PROBLEM TO SOLVE:
Only a number is expected: the count of lines in the listing where "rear" occurs.

DATASET EXTRACT:
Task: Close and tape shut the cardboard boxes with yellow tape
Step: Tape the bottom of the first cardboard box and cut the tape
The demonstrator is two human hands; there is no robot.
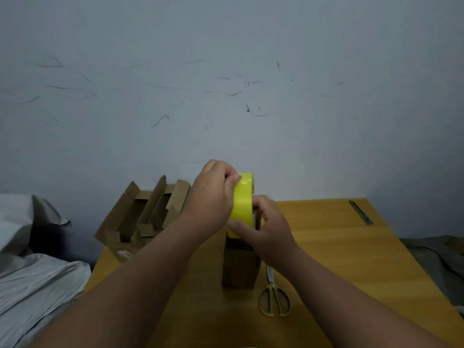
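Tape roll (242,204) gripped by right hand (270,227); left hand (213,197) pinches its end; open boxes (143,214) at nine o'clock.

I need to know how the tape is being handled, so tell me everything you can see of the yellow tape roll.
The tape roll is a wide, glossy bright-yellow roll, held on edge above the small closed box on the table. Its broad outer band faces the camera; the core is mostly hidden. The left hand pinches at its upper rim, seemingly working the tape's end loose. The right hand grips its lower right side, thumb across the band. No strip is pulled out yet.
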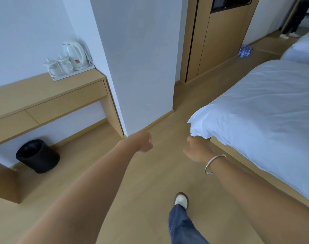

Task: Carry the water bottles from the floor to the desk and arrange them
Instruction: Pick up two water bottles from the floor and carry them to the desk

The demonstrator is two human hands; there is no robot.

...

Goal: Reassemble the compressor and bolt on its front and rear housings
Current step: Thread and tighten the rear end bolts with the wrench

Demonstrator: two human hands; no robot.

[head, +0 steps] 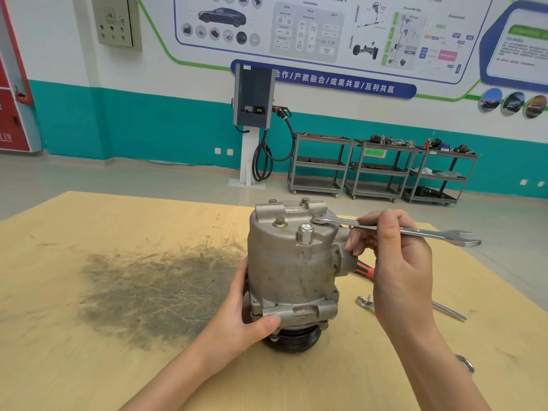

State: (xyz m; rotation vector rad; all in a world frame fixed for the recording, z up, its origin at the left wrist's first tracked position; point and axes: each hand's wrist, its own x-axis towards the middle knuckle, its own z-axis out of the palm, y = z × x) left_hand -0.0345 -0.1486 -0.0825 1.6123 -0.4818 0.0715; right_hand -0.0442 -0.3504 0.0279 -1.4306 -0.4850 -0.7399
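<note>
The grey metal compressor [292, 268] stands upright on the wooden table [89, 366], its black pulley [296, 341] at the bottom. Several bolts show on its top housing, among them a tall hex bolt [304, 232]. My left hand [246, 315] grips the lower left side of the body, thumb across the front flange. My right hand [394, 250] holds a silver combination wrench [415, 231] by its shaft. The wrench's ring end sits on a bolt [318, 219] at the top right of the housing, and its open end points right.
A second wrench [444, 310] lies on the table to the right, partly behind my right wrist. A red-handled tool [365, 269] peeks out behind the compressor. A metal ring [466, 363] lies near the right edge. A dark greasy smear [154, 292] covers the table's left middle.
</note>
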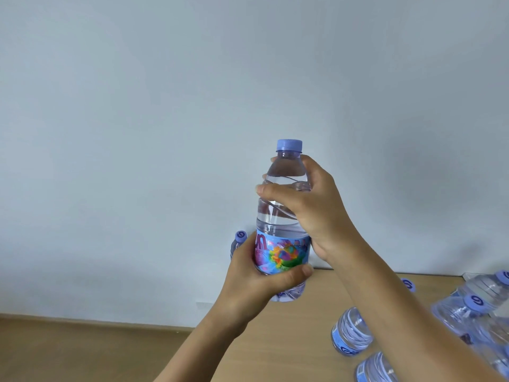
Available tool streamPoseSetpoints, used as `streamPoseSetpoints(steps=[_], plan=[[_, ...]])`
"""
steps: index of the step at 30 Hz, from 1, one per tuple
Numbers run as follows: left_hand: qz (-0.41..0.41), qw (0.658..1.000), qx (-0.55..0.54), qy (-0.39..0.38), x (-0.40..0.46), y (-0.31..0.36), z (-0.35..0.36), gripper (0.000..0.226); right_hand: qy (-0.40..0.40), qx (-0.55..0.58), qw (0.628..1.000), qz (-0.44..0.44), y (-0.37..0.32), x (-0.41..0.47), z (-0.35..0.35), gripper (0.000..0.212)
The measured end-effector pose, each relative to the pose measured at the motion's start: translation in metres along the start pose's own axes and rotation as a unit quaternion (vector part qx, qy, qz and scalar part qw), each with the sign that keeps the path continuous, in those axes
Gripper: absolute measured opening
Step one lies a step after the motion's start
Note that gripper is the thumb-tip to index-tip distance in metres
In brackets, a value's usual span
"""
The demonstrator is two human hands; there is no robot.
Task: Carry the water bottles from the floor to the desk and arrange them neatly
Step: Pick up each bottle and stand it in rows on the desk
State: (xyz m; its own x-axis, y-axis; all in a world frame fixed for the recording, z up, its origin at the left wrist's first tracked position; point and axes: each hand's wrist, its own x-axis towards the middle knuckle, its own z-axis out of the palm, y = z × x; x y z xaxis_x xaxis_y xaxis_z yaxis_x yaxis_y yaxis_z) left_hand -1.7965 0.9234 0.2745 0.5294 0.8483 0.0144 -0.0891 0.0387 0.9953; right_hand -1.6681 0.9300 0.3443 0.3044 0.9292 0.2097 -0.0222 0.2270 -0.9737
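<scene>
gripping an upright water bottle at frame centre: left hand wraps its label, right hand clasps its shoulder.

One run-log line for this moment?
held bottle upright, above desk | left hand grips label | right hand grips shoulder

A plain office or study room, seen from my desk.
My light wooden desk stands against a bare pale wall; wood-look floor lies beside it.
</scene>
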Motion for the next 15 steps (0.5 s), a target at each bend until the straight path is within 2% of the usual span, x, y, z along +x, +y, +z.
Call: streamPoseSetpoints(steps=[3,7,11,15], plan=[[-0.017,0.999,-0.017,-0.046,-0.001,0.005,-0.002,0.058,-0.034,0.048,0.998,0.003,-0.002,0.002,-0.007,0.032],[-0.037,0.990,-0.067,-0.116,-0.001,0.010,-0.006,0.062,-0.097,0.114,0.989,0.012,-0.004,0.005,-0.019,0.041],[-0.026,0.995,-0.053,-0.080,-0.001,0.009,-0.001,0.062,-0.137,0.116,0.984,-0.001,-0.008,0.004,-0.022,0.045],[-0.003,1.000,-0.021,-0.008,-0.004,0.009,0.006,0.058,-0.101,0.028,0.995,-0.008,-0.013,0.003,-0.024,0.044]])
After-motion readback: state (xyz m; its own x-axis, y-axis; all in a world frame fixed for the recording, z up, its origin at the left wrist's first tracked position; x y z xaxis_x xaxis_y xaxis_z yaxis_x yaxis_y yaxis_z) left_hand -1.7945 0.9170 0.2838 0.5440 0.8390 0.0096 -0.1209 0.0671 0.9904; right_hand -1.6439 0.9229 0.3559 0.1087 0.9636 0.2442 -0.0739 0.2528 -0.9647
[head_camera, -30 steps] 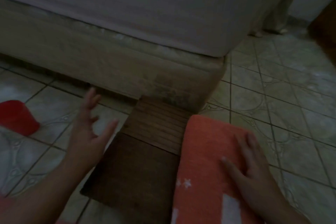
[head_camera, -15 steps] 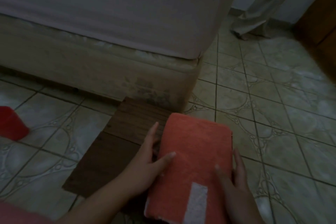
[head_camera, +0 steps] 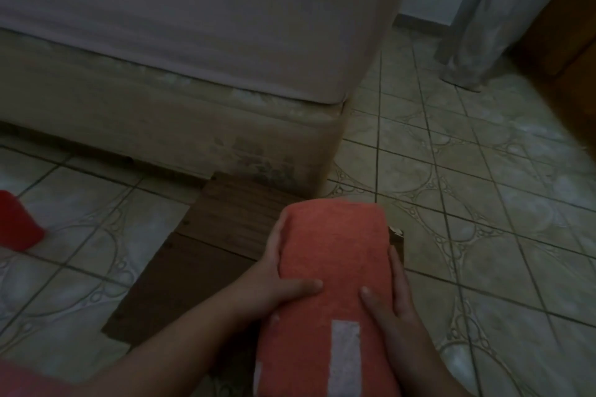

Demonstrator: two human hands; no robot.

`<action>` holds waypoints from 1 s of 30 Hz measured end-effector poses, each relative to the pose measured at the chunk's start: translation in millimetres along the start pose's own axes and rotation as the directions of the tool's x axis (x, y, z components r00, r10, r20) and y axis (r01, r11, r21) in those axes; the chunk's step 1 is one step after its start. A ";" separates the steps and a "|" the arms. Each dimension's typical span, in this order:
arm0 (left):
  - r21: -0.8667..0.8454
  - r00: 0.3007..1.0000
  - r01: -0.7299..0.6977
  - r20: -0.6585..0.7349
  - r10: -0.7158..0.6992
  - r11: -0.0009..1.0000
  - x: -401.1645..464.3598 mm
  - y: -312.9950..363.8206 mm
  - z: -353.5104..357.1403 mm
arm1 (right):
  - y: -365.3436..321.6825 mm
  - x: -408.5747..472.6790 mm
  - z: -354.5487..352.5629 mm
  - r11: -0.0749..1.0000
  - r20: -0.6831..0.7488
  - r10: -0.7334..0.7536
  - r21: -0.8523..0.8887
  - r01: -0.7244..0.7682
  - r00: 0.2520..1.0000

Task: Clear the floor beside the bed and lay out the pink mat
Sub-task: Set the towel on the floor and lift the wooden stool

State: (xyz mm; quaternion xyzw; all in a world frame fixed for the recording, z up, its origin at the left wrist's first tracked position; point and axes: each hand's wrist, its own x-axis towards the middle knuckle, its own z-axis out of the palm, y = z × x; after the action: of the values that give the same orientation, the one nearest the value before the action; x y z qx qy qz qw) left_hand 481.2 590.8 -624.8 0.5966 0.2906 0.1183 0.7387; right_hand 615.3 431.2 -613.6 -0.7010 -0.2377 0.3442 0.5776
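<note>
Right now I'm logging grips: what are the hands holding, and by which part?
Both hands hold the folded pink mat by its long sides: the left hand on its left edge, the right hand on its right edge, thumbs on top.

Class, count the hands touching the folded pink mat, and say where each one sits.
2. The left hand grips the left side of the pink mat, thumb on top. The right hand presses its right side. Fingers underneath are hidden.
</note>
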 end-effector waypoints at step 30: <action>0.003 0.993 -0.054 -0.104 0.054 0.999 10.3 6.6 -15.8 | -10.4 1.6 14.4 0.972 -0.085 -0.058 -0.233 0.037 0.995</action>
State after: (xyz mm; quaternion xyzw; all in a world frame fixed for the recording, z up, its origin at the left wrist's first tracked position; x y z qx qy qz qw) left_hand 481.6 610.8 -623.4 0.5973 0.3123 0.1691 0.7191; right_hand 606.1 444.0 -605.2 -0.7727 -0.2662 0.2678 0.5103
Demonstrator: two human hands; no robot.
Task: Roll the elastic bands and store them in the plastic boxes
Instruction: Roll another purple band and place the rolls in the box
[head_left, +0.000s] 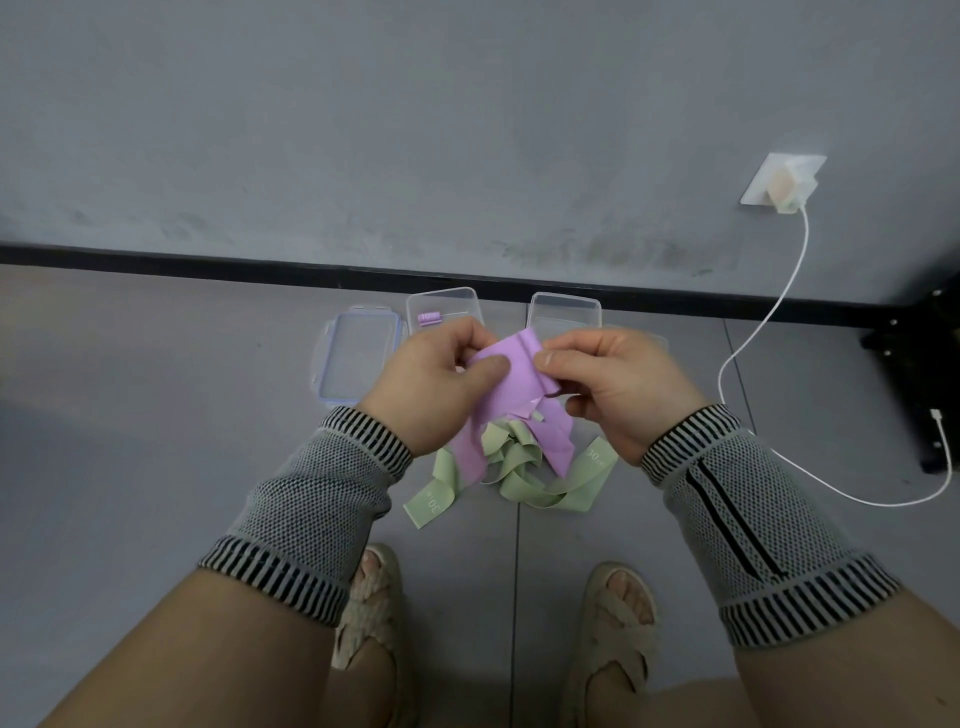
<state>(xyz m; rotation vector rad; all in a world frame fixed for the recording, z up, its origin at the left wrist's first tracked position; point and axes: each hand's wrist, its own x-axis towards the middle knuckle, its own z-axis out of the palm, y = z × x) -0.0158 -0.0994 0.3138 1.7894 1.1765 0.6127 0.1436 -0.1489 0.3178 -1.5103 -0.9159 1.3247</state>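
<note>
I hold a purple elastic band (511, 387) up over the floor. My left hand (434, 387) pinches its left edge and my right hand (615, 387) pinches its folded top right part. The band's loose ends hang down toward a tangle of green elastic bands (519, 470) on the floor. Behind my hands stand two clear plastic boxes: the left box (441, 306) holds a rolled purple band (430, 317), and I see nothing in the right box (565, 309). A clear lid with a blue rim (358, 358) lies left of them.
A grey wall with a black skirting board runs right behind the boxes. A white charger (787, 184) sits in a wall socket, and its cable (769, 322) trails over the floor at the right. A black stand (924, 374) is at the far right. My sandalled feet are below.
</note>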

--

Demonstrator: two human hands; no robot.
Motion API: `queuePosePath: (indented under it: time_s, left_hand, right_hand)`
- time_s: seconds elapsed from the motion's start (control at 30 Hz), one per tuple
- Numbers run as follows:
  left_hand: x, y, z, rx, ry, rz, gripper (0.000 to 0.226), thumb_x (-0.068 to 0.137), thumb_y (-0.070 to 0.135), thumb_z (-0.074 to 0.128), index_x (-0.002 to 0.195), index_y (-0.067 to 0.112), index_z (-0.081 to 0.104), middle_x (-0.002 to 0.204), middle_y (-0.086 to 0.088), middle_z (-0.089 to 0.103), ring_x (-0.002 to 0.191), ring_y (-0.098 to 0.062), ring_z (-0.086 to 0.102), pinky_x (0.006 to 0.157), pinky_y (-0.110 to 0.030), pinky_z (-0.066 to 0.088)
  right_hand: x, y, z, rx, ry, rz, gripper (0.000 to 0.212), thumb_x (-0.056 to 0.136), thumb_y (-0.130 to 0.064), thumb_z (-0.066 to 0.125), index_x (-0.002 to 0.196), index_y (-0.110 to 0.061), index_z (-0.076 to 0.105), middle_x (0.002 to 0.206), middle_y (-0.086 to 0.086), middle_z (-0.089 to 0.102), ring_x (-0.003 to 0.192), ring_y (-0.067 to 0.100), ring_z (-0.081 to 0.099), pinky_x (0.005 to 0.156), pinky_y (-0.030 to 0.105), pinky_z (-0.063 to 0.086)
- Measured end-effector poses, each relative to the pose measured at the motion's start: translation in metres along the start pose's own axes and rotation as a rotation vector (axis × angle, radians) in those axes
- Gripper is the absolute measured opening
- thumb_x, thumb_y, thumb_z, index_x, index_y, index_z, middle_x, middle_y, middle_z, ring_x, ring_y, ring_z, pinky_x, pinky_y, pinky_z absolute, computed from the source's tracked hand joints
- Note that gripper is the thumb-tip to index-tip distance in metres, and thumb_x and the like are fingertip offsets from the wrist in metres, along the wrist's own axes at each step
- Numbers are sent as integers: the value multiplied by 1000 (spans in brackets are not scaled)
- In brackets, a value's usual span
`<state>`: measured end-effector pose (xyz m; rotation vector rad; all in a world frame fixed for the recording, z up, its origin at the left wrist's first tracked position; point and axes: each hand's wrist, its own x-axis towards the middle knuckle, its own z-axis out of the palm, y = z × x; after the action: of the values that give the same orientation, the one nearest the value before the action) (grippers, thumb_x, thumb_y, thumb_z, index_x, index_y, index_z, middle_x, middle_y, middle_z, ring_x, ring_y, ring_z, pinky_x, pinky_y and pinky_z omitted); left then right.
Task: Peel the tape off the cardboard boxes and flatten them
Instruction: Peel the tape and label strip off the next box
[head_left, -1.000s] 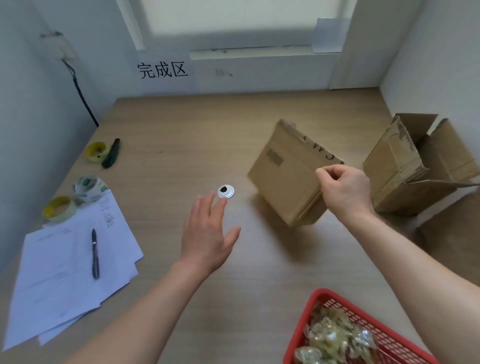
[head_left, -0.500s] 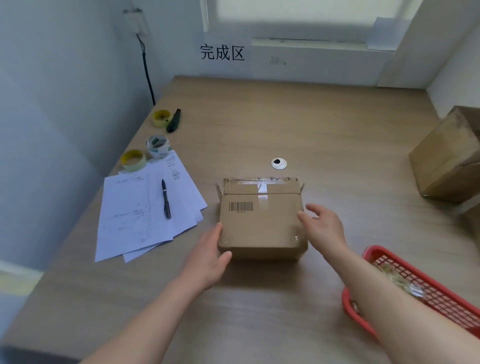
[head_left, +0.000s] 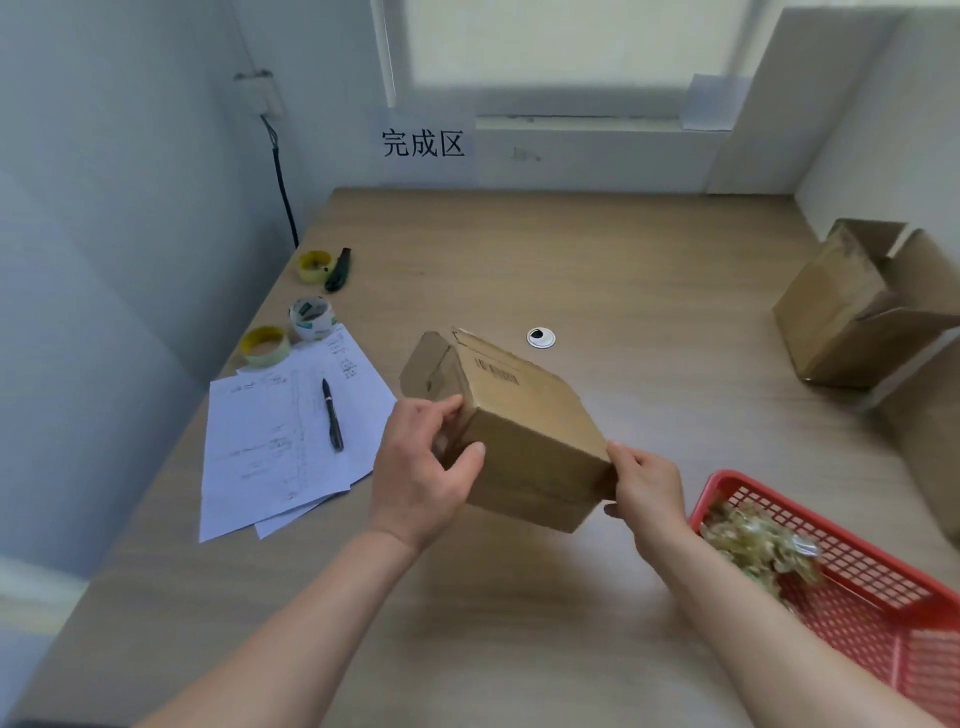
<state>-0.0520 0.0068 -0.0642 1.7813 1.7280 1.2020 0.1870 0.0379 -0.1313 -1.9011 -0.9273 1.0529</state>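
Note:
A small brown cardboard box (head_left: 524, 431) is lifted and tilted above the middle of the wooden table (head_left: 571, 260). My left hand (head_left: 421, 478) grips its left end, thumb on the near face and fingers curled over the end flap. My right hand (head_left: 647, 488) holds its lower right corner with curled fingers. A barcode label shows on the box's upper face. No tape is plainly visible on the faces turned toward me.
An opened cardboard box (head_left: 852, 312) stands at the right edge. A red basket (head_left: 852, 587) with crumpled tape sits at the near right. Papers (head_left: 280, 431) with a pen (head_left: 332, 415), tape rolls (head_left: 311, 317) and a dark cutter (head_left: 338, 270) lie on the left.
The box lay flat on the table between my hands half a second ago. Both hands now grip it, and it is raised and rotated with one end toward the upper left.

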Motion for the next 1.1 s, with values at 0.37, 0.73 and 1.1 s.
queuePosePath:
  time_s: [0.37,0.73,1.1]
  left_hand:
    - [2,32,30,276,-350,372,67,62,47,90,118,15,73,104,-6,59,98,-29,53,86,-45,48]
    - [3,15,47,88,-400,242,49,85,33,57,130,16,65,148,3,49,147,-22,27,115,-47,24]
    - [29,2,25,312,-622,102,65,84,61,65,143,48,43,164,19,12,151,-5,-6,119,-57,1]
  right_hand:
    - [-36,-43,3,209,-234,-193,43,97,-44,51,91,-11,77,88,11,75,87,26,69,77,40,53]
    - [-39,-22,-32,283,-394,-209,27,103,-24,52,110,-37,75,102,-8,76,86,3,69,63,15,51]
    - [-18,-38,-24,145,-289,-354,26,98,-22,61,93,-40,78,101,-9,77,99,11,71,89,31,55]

SOLVED EXERCISE:
2